Xavier Chanoine | 2.75 | Prise de risques permanente pour le meilleur et pour le pire |
Ordell Robbie | 1 | Original mais plombé par le gnangnan et les facilités tire-larmes. |
Anel | 2 |
Bande annonce
Avec Written By, Wai Ka-Fai se lance une nouvelle fois dans une course à la prise de risques permanente. Comme aveuglé, à l’image de ses interprètes, par une soif de faire à tout prix du cinéma décalé et audacieux dans son écriture. Son nouveau projet tortueux peut sembler fragile, constamment sur le fil, la faute à une interprétation que l’on devine déjà catastrophique (imaginez les acteurs de Hong Kong d’aujourd’hui s’amuser à jouer les aveugles) et des situations poussées à l’extrême pour expérimenter le pitch de départ dans tous les recoins : une famille est décimée dans un accident de voiture, suite à un choc avec un poids lourd. Tout le monde s’en sort vivant, excepté le père de famille (Lau Ching-Wan). Si Oscar et sa maman vont bien, merci pour eux, Melody sort du choc complètement aveugle. Affectée par la disparition du papa-poule modèle que l’on pleure indéfiniment, en faisant tout pour honorer sa mémoire et prouver que l’on peut encore avoir de sacrés projets malgré l’infinie tristesse, gambatte, comme lorsque maman reprend ses études et décroche son diplôme des années plus tard, la fille, Melody, décide d’écrire une histoire. Ou de réécrire une histoire, la sienne, dix ans plus tôt au moment de l’accident de voiture. Cette fois-ci, tout le monde meurt et se retrouve à discuter autour d’une partie de Mah-jong avec les anciennes gloires de Hong Kong. Non je déconne, la jeune fille décide de redonner vie à son père par l’intermédiaire de sa plume, mais elle et le reste de sa famille partent au Royaume des cieux à sa place. Belle mais étrange preuve d’amour. En revanche, ce qu’elle ne sait pas encore, c’est que son histoire va interagir avec la réalité, opposant le monde des vivants à celui des morts, un univers tenu par l’esprit Meng Por incarné par une belle plante tout de noir vêtu. Ambiance.
L’originalité du script de Wai Ka-Fai est de faire interagir deux univers sans aucun soucis de réalisme. Quitte même à embrouiller le spectateur, forcé de rester concentré pour différencier le réel du spirituel. Dans une même séquence, certains personnages deviennent même plus jeunes pour rappeler les évènements qui eurent lieu avant l’accident de voiture.

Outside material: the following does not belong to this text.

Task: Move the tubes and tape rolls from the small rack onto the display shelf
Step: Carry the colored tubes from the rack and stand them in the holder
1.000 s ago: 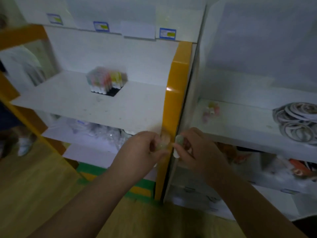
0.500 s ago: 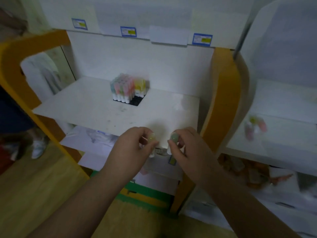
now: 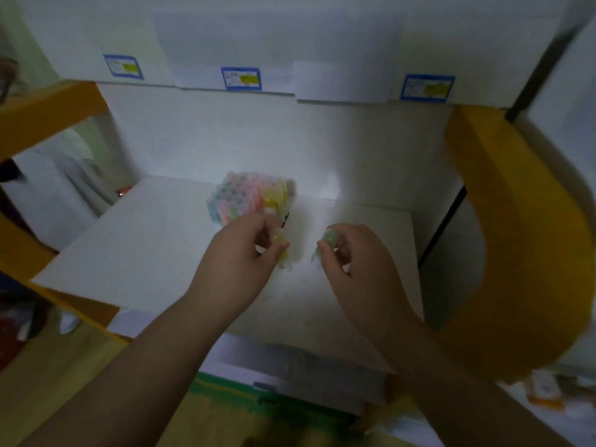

Les personnages s’entremêlent à travers les mondes et les époques, semblent se toucher, se frôler, puis se retrouvent au travers d’un épilogue émouvant mais forcé dans les émotions qu’il transmet. Voilà d’ailleurs l’un des problèmes de ce très hongkongais Written By, jouant constamment sur la capacité du spectateur à encaisser des séquences larmoyantes sur près de 90 minutes. On y voit un Lau Ching-Wan aux yeux humides, tomber en sanglot après avoir goûté des mets ressemblant fortement à ceux de sa défunte femme, préparés un soir par une entité mystérieuse – en réalité sa femme, mais il la croit morte-, mais la performance de l’acteur frise très souvent le ridicule. Les traits sont grossis, sa boniche Maria joue comme une casserole, difficile de jouer les aveugles sans cabotiner. Surtout lorsqu’il se casse la figure par terre et que l’on en rit. En dépit d’une interprétation globalement assez affligeante et d’un traitement privilégiant la fatalité à toute forme de reconstruction possible (comme l’accident du balcon), le film réussit l’exploit d’être poétique par petites touches : Melody sur le point de se jeter d’un toit mais renonçant par amour de ses proches, ce train menant vers l’au-delà, cet appartement déplacé en pleine forêt mystérieuse et éclairée à la lanterne, mais c’est surtout la superbe musique de Xavier Jamaux qui réussit à donner du corps et une partie de mystère –annihilée par l’interprétation balourde et le traitement scénaristique général- au film. Constamment à la limite de tomber dans le grotesque, Written By est un exemple du film in extremis. In extremis parce qu’incroyablement chargé dans ses décors et ses couleurs, dans sa bande-son ou dans ses retournements et son écriture très libre. Les esprits auraient sans doute préféré plus de simplicité et de légèreté.